How to read in Julia a "pickled" numpy multiarray?

I am trying to port to Julia a Python exercise where however the first step is in reading some “pickled” data.
If I open the file with a text file I notice it is a binary file with stamped “numpy.core.multiarray” on the first row.

This is the code given in Python:

def get_MNIST_data():
    """
    Reads mnist dataset from file

    Returns:
        train_x - 2D Numpy array (n, d) where each row is an image
        train_y - 1D Numpy array (n, ) where each row is a label
        test_x  - 2D Numpy array (n, d) where each row is an image
        test_y  - 1D Numpy array (n, ) where each row is a label

    """
    train_set, valid_set, test_set = read_pickle_data('../Datasets/mnist.pkl.gz')
    train_x, train_y = train_set
    valid_x, valid_y = valid_set
    train_x = np.vstack((train_x, valid_x))
    train_y = np.append(train_y, valid_y)
    test_x, test_y = test_set
    return (train_x, train_y, test_x, test_y)

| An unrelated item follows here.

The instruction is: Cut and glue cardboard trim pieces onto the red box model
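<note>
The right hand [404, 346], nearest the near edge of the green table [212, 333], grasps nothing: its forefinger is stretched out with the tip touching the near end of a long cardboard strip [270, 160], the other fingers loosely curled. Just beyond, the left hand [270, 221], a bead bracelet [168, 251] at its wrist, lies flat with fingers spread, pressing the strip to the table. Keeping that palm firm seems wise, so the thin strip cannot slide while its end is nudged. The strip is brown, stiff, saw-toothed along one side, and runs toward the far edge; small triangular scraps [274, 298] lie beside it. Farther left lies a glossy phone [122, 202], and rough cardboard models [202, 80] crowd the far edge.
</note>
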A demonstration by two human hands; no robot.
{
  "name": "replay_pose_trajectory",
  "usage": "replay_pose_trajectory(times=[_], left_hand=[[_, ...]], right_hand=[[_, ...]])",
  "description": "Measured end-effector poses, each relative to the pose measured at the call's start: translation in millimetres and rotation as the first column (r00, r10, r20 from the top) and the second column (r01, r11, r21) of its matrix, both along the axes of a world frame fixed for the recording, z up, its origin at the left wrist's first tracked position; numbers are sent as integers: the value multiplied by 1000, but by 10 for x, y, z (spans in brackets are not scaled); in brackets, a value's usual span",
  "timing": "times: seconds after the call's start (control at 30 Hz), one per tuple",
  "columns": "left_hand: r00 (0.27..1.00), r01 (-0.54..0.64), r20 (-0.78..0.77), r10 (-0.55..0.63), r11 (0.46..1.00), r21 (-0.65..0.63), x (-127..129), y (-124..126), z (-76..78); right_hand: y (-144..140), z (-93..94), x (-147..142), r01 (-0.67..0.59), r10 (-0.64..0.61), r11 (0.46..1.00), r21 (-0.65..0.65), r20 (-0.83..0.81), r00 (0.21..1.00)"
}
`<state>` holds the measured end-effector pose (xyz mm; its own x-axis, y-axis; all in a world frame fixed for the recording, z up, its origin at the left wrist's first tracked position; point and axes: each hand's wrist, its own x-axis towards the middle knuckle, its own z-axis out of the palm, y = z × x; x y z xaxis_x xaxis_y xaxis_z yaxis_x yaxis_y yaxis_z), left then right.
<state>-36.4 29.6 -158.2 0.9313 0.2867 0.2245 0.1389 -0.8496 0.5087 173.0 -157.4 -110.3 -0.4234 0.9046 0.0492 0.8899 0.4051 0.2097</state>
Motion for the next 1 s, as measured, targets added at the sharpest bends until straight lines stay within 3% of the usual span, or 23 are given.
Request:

Is there a native Julia package to read such format ? If not, should I use PyCall instead ?

yes, pycall should work. or you can copy some modules in some ML implementation in julia that loads MNIST such as in Knet: https://github.com/denizyuret/Knet.jl/blob/master/data/mnist.jl or examples: Knet.jl/examples/mnist-mlp at master · denizyuret/Knet.jl · GitHub or https://github.com/JuliaML/MLDatasets.jl

Perhpas it would make sense to store the data in a different file format for the exercise? That is load it once using pickle = pyimport("pickle") and then save it in a generic data format like HDF5 or so.

Alternatively, why not store the data as .npz in Python and use NPZ.jl to load it in Julia?

1 Like

yes, this works, and I get the output as Julia Arrays:

using PyCall
@pyimport pickle
@pyimport gzip

function read_pickle_data(file_name)
    f = gzip.open(file_name, "rb")
    data = pickle.load(f, encoding="latin1")
    f.close()
    return data
end

(I thought read_pickle_data was a Python function)

1 Like